**What is expected:** Count the lines in the following data that include "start". Please write only the number.

Stored data
▬▬▬▬▬▬▬▬▬▬
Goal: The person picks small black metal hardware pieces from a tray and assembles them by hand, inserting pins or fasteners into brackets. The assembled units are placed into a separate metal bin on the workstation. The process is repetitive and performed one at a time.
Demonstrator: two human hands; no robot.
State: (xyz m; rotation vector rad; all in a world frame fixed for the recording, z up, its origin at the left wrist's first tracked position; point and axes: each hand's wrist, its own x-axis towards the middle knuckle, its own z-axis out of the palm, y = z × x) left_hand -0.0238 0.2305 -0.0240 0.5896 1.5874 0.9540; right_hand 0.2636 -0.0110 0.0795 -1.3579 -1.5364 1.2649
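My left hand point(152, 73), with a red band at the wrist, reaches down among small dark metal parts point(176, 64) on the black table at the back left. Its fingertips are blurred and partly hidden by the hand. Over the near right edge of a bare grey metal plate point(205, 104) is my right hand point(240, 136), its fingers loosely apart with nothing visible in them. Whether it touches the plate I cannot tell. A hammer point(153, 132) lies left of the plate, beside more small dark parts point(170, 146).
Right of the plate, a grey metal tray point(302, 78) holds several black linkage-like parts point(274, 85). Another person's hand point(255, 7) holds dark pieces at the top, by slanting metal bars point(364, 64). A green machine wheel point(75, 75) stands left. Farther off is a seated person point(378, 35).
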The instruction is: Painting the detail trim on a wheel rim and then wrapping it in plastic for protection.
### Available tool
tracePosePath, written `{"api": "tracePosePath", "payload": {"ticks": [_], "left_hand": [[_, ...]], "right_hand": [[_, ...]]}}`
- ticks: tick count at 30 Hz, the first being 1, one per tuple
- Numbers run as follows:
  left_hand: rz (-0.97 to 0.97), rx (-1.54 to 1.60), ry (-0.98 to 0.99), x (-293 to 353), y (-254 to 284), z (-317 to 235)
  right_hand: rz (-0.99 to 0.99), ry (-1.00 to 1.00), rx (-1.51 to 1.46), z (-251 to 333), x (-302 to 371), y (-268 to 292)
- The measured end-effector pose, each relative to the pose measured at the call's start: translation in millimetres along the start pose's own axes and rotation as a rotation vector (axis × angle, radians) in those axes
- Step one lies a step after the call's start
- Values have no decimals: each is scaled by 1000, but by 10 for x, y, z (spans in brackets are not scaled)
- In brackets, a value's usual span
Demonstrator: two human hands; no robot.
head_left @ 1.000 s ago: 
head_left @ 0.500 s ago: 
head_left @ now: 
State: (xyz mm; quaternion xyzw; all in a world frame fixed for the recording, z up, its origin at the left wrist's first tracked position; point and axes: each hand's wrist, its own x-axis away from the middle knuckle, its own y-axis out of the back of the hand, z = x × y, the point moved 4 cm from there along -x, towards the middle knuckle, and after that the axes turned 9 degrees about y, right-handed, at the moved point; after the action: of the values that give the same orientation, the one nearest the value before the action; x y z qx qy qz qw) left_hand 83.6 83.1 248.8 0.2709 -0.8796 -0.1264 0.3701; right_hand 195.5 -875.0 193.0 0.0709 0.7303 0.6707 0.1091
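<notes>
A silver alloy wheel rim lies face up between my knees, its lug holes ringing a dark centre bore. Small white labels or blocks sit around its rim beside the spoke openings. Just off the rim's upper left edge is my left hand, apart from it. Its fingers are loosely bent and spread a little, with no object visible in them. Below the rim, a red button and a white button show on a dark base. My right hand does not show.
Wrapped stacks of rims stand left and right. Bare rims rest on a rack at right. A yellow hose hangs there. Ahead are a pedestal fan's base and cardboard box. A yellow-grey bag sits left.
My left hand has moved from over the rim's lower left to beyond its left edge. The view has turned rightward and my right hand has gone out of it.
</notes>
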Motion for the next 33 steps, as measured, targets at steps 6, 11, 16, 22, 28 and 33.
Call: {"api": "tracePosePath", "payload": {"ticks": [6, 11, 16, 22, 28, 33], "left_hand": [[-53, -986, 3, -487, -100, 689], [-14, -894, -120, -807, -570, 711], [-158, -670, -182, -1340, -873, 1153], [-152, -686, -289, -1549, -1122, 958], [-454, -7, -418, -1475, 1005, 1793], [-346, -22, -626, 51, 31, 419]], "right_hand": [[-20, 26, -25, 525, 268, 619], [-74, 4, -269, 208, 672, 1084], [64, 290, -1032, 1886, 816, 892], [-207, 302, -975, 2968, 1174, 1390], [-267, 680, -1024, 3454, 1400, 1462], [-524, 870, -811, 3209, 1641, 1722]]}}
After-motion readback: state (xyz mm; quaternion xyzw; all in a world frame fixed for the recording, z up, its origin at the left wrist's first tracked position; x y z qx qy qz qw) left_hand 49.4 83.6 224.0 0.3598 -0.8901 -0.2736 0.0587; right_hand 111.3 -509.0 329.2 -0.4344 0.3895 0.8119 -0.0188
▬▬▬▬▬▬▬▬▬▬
**Worked solution:** 2